New Permian Basin gas pipeline will carry 2 Bcf/d from Waha to Gulf; sponsors already considering upsizing to 48-inch due to early demand

Permian gas producers may have relief on the horizon, as Kinder Morgan (ticker: KMI), Blackstone-backed EagleClaw Midstream, and Apache (ticker: APA) announced plans to develop a new pipeline from the basin yesterday.

The Permian Highway Pipeline Project will transport gas from the Permian to the Gulf Coast and Mexico, two of the largest growth markets in American gas.

The 42-inch pipeline will carry 2 Bcf/d for about 430 miles, at a construction cost of $2 billion. Kinder Morgan reports that there is significant interest among producers, so it is considering upgrading this design to a 48-inch line. The PHP project is currently expected to begin transporting gas in late 2020.

Gas in the pipeline will be sourced from several different systems; Kinder Morgan, EagleClaw and Apache each have their own gathering and transportation infrastructure. In addition, the new pipeline will have interconnections to existing pipeline systems in the Waha area, and will connect to many pipelines in Gulf.
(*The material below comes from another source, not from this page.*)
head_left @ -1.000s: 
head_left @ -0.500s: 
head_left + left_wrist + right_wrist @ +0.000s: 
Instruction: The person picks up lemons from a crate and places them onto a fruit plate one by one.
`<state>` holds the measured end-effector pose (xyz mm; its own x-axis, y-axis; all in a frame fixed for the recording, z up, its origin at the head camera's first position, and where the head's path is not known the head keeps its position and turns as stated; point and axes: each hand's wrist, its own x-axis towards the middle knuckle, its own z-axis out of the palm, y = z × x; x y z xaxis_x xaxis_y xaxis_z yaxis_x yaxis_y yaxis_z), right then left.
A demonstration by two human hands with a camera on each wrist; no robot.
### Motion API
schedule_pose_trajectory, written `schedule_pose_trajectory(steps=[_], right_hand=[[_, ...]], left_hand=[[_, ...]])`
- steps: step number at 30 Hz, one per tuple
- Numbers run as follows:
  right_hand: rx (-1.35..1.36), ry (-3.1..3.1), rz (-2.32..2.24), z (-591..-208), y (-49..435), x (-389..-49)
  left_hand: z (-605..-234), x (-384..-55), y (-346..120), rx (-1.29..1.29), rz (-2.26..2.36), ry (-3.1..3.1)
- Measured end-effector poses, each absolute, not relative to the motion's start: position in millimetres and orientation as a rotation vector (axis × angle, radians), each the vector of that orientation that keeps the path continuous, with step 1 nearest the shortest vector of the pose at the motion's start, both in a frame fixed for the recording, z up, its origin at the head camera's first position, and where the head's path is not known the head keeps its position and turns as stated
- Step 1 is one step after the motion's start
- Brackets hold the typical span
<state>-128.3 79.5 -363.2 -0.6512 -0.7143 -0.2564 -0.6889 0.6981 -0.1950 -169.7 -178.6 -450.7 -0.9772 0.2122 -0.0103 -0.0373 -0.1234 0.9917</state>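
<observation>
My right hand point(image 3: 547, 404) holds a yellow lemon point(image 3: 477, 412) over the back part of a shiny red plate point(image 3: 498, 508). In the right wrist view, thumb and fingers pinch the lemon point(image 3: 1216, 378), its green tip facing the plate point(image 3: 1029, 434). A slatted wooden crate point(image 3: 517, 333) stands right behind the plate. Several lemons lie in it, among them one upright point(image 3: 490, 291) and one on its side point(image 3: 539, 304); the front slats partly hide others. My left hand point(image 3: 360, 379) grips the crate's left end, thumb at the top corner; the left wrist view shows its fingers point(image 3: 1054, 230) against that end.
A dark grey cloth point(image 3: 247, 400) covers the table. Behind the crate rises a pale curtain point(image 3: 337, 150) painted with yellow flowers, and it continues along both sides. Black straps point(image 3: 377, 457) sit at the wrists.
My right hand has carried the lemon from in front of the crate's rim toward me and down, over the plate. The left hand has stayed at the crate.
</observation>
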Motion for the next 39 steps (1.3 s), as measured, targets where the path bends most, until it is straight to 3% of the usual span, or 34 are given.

Kinder Morgan and EagleClaw will hold be the initial partners, with 50% ownership. Apache has also been working on the development of the pipeline, and has the option to acquire up to 33% equity from Kinder Morgan and EagleClaw. Apache will commit up to 500 MMcf/d, meaning the pipeline is already one-quarter full. EagleClaw will also be a major shipper on the line, though it has not committed to specific volumes yet.

Waha gas trades at $1.22 differential

This new transportation capacity is desperately needed, as gas in the basin is facing similar constraints to oil. Gas producers are currently facing differentials even larger than those seen in oil. Gas at Waha is trading for $1.22/Mcf less than they are at Henry Hub, and the differential has averaged $0.83/Mcf over the past three months. Relative to the overall price, this differential is significantly larger than the Midland-WTI differential experienced by crude.

Permian producers are rapidly running out of gas takeaway, and some are considering flaring gas. Not all producers are in such dire straits, however, and some have already set up their own takeaway arrangements. WPX (ticker: WPX), for example, has gas and crude oil takeaway already in place, as WPX president and COO Clay Gaspar discussed with Oil & Gas 360.

For E&Ps that have not yet achieved this, however, the new Permian Highway Pipeline will provide significant relief when it comes online in two years.